Algunas tardes, al llegar a la redacción, Herbert se acercaba a mi sitio y me decía al oído: no se lo diré a nadie, pero procura que no se note. Luego me guiñaba un ojo y se perdía entre las nubes de humo que cubrían la sala, como un espectro que se disuelve en la neblina. Para ese entonces, el humo del tabaco que cubría la redacción no me molestaba en absoluto. Yo mismo ponía de mi parte para darle consistencia a aquella neblina. Después seguía con los encargos de la jornada, pero cada tanto iba al baño para mirarme en el espejo. Contemplando mi imagen pensaba que sí, tal vez se me notaba un poco. Lo suficiente. Y ante mi reflejo confirmaba lo dicho por Herbert. No iba a poder esconderlo por mucho tiempo.

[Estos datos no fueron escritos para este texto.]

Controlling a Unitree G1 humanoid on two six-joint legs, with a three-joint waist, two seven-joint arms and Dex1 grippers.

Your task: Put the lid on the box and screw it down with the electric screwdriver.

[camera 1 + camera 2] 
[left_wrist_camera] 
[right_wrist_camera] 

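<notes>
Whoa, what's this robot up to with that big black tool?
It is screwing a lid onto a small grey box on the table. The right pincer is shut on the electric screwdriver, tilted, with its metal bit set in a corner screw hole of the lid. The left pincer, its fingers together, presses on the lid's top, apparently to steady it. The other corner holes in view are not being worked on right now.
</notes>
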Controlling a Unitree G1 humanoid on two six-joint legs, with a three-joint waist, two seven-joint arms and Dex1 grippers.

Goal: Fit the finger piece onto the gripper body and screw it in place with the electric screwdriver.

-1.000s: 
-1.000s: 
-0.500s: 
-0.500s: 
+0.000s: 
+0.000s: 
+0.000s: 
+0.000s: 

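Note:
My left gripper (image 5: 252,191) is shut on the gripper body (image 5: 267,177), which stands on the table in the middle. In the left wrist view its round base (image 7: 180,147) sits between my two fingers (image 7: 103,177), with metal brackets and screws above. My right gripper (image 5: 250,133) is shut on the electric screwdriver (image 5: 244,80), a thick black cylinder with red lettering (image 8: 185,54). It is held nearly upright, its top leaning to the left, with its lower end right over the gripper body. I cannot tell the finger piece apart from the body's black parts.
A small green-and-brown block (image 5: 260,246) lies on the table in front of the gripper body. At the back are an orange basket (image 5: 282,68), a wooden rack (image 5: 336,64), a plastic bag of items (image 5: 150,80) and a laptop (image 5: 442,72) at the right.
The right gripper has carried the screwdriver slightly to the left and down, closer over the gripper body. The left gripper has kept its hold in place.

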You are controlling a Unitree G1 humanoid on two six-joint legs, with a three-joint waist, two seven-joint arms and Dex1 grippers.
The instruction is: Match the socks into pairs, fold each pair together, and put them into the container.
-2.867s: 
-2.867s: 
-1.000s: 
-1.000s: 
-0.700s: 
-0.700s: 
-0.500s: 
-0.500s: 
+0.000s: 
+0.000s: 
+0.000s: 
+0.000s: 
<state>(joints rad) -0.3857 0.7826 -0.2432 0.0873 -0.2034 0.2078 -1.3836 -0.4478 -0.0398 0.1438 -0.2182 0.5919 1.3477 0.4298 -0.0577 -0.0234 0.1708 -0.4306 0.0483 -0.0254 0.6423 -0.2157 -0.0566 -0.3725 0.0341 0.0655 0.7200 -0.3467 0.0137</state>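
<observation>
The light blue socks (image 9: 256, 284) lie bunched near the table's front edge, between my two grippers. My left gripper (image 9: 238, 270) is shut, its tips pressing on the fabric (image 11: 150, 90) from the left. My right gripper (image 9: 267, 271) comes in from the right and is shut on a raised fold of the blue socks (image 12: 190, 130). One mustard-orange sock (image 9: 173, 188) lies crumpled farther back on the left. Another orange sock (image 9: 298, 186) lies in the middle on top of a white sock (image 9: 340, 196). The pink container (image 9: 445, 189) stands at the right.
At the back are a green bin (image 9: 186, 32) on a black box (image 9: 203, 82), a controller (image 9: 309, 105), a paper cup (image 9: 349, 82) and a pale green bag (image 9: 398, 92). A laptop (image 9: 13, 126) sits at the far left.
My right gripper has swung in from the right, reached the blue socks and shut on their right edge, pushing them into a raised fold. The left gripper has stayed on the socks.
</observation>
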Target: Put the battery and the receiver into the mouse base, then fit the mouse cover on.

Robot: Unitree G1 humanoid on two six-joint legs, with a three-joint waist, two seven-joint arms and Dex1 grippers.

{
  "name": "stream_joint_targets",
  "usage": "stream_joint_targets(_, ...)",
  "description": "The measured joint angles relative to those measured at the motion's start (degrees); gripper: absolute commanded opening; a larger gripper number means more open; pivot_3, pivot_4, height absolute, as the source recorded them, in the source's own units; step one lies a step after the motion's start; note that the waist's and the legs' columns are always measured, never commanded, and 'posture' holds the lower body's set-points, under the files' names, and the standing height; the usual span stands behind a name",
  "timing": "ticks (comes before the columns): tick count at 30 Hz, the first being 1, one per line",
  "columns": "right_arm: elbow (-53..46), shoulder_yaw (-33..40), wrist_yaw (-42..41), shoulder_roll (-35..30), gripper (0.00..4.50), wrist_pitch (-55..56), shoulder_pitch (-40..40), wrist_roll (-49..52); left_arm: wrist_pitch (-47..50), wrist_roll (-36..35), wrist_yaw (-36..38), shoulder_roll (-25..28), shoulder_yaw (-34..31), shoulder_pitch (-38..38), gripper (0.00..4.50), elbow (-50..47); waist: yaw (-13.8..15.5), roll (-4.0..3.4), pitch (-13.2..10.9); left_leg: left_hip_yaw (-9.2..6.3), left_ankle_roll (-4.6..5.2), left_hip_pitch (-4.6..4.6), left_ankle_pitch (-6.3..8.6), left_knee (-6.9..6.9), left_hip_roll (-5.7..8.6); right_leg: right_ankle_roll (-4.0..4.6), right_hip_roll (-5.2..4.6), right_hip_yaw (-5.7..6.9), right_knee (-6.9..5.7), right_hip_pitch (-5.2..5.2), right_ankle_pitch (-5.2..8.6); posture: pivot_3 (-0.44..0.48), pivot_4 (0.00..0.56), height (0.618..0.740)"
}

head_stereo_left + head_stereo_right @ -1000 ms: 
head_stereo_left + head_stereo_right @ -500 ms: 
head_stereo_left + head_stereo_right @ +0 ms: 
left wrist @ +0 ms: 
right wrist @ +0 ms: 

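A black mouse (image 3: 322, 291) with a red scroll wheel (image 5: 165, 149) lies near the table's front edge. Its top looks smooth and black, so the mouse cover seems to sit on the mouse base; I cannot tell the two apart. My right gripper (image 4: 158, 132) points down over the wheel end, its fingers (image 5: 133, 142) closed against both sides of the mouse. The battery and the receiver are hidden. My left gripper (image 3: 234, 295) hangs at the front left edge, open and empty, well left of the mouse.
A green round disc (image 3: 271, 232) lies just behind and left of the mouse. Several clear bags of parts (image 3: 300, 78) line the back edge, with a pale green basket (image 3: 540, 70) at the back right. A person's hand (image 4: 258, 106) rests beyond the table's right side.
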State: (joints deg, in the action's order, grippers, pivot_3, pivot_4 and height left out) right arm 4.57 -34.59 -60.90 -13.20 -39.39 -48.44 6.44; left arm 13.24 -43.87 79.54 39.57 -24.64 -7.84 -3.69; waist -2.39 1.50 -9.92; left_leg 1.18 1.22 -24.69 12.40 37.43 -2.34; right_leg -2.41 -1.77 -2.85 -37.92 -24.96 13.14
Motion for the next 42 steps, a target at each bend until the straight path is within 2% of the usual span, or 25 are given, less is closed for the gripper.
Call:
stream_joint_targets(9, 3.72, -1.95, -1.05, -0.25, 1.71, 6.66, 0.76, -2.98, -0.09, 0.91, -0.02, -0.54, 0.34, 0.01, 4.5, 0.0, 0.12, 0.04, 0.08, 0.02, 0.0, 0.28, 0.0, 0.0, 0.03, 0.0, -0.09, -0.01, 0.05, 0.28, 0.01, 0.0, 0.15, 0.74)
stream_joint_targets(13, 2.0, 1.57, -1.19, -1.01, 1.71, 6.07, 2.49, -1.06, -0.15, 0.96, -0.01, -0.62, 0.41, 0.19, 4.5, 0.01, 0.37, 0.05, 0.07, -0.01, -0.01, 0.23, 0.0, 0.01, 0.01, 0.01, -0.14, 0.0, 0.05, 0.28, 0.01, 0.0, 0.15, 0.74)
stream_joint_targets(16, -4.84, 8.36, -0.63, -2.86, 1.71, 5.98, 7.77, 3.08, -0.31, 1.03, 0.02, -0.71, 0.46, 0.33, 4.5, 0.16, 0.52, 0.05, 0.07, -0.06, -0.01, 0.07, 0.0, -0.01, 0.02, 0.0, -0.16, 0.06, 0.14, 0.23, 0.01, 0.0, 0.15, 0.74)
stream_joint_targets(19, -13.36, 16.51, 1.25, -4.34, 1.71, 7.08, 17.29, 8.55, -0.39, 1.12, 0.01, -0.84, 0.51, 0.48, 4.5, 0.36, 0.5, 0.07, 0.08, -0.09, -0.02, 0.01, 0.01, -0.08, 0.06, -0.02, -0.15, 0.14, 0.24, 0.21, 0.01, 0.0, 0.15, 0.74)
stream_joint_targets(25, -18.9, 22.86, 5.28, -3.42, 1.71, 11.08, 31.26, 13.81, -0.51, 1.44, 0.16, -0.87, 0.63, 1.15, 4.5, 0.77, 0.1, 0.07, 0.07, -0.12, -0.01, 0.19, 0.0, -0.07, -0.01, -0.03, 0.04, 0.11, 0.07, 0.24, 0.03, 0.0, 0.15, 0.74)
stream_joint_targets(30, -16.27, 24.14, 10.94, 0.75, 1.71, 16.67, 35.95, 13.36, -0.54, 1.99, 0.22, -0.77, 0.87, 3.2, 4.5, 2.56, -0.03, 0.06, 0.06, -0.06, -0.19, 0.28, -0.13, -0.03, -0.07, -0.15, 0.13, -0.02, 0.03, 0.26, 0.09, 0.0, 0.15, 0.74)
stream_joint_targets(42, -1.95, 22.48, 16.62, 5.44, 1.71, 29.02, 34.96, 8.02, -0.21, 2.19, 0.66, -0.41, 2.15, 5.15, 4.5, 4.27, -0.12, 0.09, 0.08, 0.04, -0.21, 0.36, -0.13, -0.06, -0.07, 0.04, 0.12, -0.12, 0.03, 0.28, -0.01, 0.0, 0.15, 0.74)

El diagnóstico del doctor fue muy parecido a las conclusiones que habíamos obtenido Lila y yo de sus apuntes. Le pedí que siguiera con las anotaciones por tiempo indefinido. Y con el correr de los días, las observaciones de Lila se fueron haciendo más sintéticas y no por eso menos precisas y certeras. Los últimos días solo escribía dos palabras en la libreta: tiene pánico.
Y tuvo que llegar el día en que, por primera vez, experimenté el pánico.